In [33]:
import pandas as pd
import numpy as np
from nltk.corpus import stopwords
import string
from sklearn.feature_extraction.text import CountVectorizer
import re

## Test Data Process

In [34]:
test_data = pd.read_table('twitter_test.txt',header = None,sep='|')

In [35]:
test_data.columns=['None1','ID','Sentence','Entity','Label','None2']

#### Delete punctuation and stopwords

In [36]:
def text_process(sentence):
    """
    Takes in a string of text, then performs the following:
    1. Remove all punctuation
    2. Remove all stopwords
    3. Returns a list of the cleaned text
    """
    # Check characters to see if they are in punctuation
    nopunc = [char for char in sentence if char not in string.punctuation]

    # Join the characters again to form the string.
    nopunc = ''.join(nopunc)
    
    # Now just remove any stopwords
    return [word for word in nopunc.split() if word.lower() not in stopwords.words('english')]

In [37]:
test_data['Sentence'].apply(text_process)
bow_transformer = CountVectorizer(analyzer = text_process).fit(test_data['Sentence'])
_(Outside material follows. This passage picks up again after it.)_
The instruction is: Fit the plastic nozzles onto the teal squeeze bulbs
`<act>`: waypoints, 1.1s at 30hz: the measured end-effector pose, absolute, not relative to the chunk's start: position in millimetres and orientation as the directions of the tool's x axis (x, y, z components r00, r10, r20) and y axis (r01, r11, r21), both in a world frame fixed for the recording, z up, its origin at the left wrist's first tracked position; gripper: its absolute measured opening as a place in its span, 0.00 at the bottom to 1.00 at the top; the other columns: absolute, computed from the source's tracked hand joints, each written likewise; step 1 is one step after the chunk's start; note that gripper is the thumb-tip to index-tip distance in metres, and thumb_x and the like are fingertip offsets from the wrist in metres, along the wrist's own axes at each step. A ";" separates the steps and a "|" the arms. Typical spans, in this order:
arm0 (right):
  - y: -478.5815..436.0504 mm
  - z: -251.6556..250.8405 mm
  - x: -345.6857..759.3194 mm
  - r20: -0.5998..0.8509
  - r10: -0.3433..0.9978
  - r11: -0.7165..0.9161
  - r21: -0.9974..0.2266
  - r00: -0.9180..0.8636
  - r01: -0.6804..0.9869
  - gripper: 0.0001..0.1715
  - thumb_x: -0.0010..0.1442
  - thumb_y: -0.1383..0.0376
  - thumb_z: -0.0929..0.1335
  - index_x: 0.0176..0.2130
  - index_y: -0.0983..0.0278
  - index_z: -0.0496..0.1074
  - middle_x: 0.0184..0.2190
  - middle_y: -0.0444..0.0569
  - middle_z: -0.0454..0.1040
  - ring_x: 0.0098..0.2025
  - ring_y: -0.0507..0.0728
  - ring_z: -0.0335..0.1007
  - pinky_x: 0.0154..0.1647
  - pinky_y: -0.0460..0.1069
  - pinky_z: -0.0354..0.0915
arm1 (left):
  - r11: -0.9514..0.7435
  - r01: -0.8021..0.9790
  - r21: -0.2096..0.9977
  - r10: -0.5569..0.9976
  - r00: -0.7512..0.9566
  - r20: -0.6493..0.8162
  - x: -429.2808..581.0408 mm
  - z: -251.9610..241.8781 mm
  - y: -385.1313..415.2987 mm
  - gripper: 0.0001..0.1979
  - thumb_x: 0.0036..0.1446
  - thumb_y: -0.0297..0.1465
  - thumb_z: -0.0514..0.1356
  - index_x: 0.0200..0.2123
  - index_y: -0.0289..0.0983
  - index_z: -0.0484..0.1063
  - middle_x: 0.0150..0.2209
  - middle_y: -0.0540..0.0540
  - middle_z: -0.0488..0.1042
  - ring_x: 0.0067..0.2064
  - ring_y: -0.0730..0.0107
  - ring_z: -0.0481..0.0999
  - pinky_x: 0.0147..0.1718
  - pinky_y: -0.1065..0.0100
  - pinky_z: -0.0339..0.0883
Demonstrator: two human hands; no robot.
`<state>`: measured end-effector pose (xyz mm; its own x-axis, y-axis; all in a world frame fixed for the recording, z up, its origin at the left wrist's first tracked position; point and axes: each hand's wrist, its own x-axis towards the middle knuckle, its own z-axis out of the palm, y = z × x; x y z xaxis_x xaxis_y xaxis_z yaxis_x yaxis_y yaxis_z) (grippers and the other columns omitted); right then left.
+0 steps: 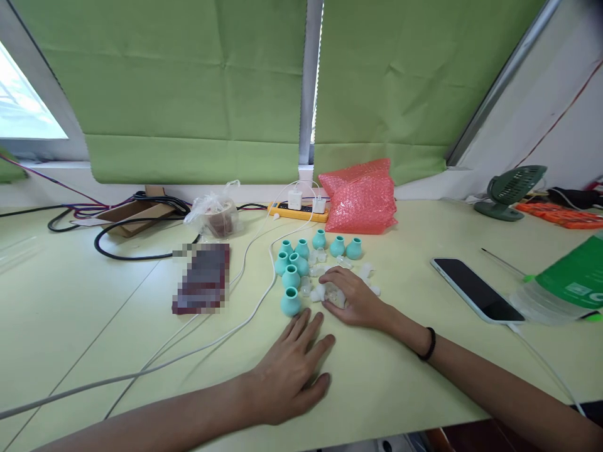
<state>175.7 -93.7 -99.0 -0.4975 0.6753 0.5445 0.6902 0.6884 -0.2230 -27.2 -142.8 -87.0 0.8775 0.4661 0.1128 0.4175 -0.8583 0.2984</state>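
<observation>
My left hand point(292, 370) lies flat on the table with its fingers spread and nothing in it. Its fingertips are just below the nearest small teal vase-shaped piece point(291, 302). Curled around translucent plastic pieces point(335, 295) is my right hand point(353, 295), thumb and fingers closed about them. More translucent pieces point(366, 271) lie scattered beyond and beside that hand; their exact shape is hard to make out. Several other teal pieces stand upright in a loose group, among them one at the back point(319, 238) and one at the right point(353, 248).
Behind the pieces are a pink bubble-wrap bag point(360, 201) and a yellow power strip point(301, 212). White cables point(235, 328) cross the left side. A phone point(475, 289), a green-labelled bottle point(560, 282) and a small fan point(511, 191) are on the right. A bagged tape roll point(221, 220) stands left.
</observation>
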 end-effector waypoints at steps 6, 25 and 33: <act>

#### Add a feature whether the entity's first letter is capital

In [38]:
def whetherIsCapital(entity):
    if entity.islower() == True:
        return '0'
    else:
        return '1'
test_data['WhetherIsCapital'] = test_data['Entity'].map(whetherIsCapital)

#### Delete Emoji

In [39]:
emoji_pattern = re.compile(u'[\U00010000-\U0010ffff]')

def remove_emoji(text):
    return emoji_pattern.sub(r'', text)

test_data['NewSentence']=test_data['Sentence'].map(remove_emoji)

In [40]:
test_data.iloc[77]['NewSentence']

"✨Getting so close, #TheForceAwakens. #StarWars marathon this weekend, yip I'm just that wild and crazy!  ✨ https://t.co/GKaSLCuAim"

In [41]:
emoji_pattern2 = re.compile(u'\U0001f601-\U0001f64f')
#sample_list = [u'\u2728']

def remove_emoji2(text):
    return emoji_pattern2.sub(r'', text)

#https://apps.timwhitlock.info/emoji/tables/unicode#

In [42]:
test_data['NewSentence']=test_data['NewSentence'].map(remove_emoji2)

In [43]:
test_data.iloc[160]['NewSentence']

'Here you go @john_boyega. These pics always look better with the lightsaber glowing  #StarWars #TheForceAwakens #… https://t.co/KWS8YJ6dvR'

#### Delete URL

In [44]:
def delete_url(list1):
    new = []
    for word in list1:
        if (word.startswith('htt') == False):
            if(word.startswith('https') == False):
                new.append(word)
    return new

def sentence_delete_url(sentence):
    word = sentence.split()
    newlist = delete_url(word)
    newsentence = ' '.join(newlist)
    return newsentence

test_data['NewSentence']=test_data['NewSentence'].map(sentence_delete_url)

In [45]:
test_data

Unnamed: 0,None1,ID,Sentence,Entity,Label,None2,WhetherIsCapital,NewSentence
0,,674869443671941120,RT @EntheosShines: Just As Some Parents Have A...,Egyptian,Thing,,1,RT @EntheosShines: Just As Some Parents Have A...
1,,674869443671941120,RT @EntheosShines: Just As Some Parents Have A...,Obama,Person,,1,RT @EntheosShines: Just As Some Parents Have A...
2,,674869443671941120,RT @EntheosShines: Just As Some Parents Have A...,chirofrenzy,Person,,0,RT @EntheosShines: Just As Some Parents Have A...
3,,674869443671941120,RT @EntheosShines: Just As Some Parents Have A...,EntheosShines,Person,,1,RT @EntheosShines: Just As Some Parents Have A...
4,,674869443671941120,RT @EntheosShines: Just As Some Parents Have A...,PatVPeters,Person,,1,RT @EntheosShines: Just As Some Parents Have A...
5,,674962184615682048,RT @Rick_OntheRocks: The Ultimate List Of Wher...,Star Wars,Product,,1,RT @Rick_OntheRocks: The Ultimate List Of Wher...
6,,674962184615682048,RT @Rick_OntheRocks: The Ultimate List Of Wher...,StarWars,Product,,1,RT @Rick_OntheRocks: The Ultimate List Of Wher...
7,,674962184615682048,RT @Rick_OntheRocks: The Ultimate List Of Wher...,TheForceAwakens,Product,,1,RT @Rick_OntheRocks: The Ultimate List Of Wher...
8,,674962184615682048,RT @Rick_OntheRocks: The Ultimate List Of Wher...,Rick_OntheRocks,Person,,1,RT @Rick_OntheRocks: The Ultimate List Of Wher...
9,,674962728692400128,RT @regentsuni: Is the #starwars force strong ...,starwars,Product,,0,RT @regentsuni: Is the #starwars force strong ...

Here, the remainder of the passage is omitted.